WHAT THE EXERCISE ASKS | Among the entries below, the lines from the one with "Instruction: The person" up to and including the one with "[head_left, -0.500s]" are to be restated exactly, without pictures.

THE INPUT |
------------

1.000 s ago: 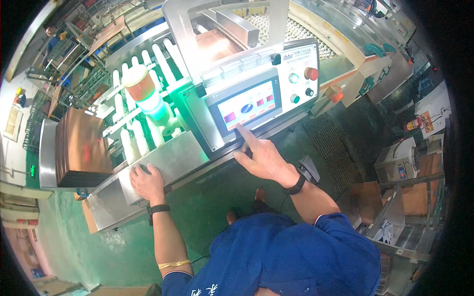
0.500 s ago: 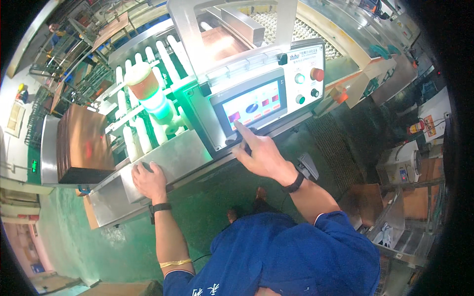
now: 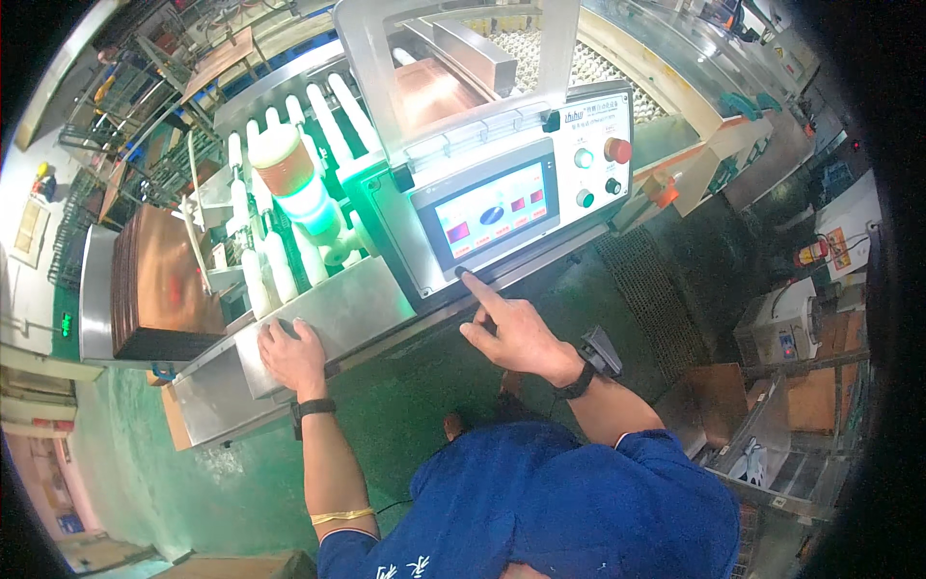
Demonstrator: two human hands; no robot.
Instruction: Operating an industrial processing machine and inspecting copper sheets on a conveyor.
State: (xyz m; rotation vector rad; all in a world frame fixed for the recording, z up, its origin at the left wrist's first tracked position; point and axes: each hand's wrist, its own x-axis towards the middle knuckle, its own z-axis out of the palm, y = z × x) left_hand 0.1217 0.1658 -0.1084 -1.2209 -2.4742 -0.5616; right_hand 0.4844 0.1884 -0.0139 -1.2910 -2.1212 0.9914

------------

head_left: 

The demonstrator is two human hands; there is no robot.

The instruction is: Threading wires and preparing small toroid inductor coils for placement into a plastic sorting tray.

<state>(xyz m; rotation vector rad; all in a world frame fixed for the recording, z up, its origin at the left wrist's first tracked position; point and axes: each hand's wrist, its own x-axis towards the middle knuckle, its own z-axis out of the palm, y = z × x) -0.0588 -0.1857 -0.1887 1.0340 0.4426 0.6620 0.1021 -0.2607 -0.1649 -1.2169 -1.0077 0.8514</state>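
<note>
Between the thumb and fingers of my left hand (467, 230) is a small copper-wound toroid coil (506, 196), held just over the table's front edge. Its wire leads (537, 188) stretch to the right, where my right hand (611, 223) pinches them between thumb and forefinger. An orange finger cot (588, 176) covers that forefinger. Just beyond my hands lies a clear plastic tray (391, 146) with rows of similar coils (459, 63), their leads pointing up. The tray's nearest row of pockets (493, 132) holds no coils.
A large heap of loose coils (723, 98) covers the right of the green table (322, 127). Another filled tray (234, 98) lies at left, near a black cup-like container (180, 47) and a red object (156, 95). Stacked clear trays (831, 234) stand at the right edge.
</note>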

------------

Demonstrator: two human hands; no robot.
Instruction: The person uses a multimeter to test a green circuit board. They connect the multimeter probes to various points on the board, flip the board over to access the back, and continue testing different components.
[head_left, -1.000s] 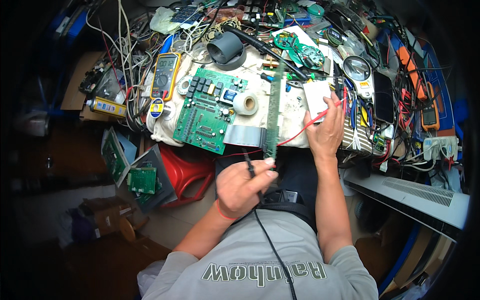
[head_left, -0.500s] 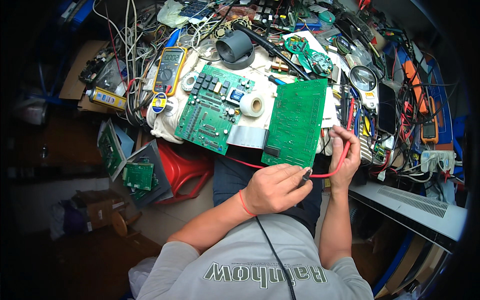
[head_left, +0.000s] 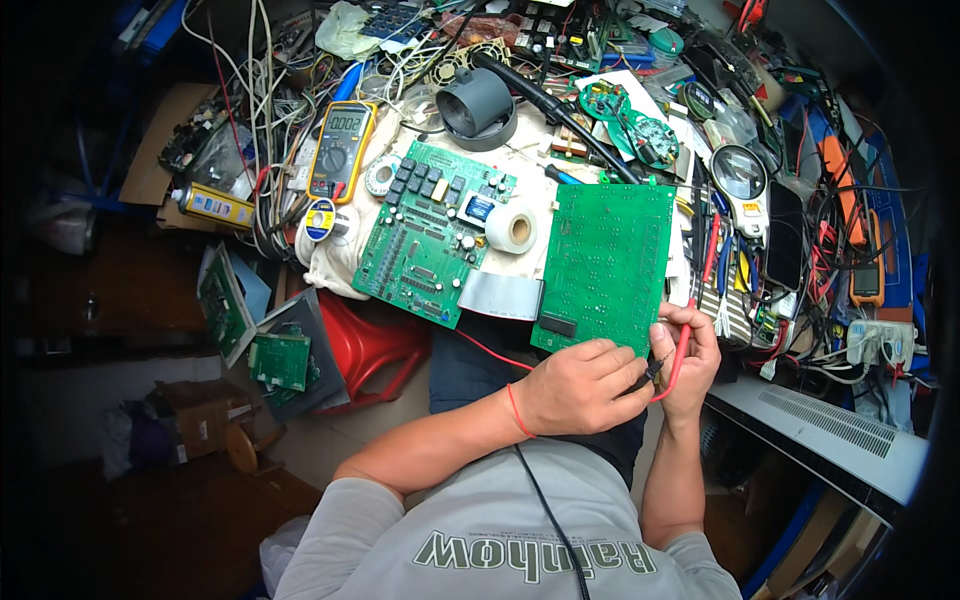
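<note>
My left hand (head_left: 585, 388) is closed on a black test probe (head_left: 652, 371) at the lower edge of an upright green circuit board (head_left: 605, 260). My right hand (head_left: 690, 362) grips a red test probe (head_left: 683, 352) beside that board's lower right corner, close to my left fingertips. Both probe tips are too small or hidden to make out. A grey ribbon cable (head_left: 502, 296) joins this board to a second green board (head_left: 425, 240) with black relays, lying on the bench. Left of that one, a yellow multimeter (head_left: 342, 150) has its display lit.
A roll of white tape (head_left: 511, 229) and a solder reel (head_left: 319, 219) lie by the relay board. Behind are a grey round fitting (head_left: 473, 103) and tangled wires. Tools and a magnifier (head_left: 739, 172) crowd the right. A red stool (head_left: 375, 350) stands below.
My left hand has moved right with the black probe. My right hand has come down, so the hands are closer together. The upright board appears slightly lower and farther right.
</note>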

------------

ANSWER BOX |
Instruction: The person uses a multimeter to test a green circuit board. They connect the multimeter probes to various points on the board, flip the board over to access the back, and continue testing different components.
[head_left, -1.000s] 
[head_left, -0.500s] 

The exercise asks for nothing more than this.